Studies on the inhibition of ferrochelatase by N-alkylated dicarboxylic porphyrins. Steric factors involved and evidence that the inhibition is reversible.

F De Matteis, A H Gibbs, C Harvey
PMCID: PMC1144741  PMID: 3838893

Abstract

The structural requirements for the inhibition of ferrochelatase by N-alkylated porphyrins were investigated and experiments carried out to explore the mechanism of enzyme inhibition. Three dicarboxylic porphyrins, all substrates of the enzyme, are strongly inhibitory when N-alkylated; in contrast, uroporphyrin and coproporphyrin (which are not substrates) do not inhibit after N-alkylation. Free carboxylic acid functions are required for inhibition, as the methyl ester derivatives are not themselves inhibitory. Porphyrins bearing the alkyl group on the pyrrole nitrogen of rings C and D are less effective inhibitors, particularly when zinc is chelated in the centre of the tetrapyrrole or the N-alkyl group is relatively large in size.

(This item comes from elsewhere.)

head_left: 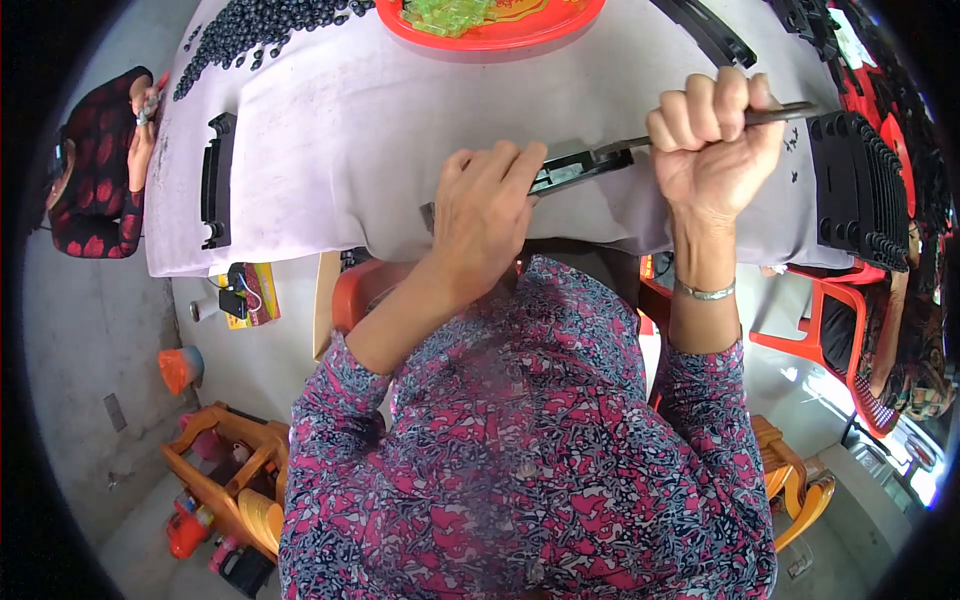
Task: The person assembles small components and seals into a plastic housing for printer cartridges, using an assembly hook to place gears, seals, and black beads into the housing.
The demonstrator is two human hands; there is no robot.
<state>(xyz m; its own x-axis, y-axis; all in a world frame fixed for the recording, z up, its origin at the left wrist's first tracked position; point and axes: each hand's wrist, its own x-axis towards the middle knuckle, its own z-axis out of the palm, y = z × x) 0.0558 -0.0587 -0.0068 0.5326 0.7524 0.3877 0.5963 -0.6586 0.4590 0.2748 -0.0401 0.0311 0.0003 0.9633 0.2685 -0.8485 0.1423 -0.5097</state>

The substituents at the 2- and 4-positions of the porphyrin system may also affect the inhibitory activity, particularly for the isomers with ring C and D alkylated. The zinc chelates of several N-alkylprotoporphyrins are inhibitory towards haem oxygenase, another haem-binding enzyme, and also in this case increasing the size of the alkyl group decreased the inhibitory activity, particularly for isomers with ring C or D alkylated. The inhibition could be reversed by prolonged incubation with excess porphyrin substrate, but dealkylation of the N-alkylporphyrin during enzyme inhibition could not be demonstrated. It is concluded (a) that N-alkylated dicarboxylic porphyrins compete reversibly with the porphyrin substrate for the enzyme active site and (b) that the structural and steric factors discussed above affect the inhibitory activity by modifying the affinity of the N-alkylporphyrin inhibitor for the enzyme.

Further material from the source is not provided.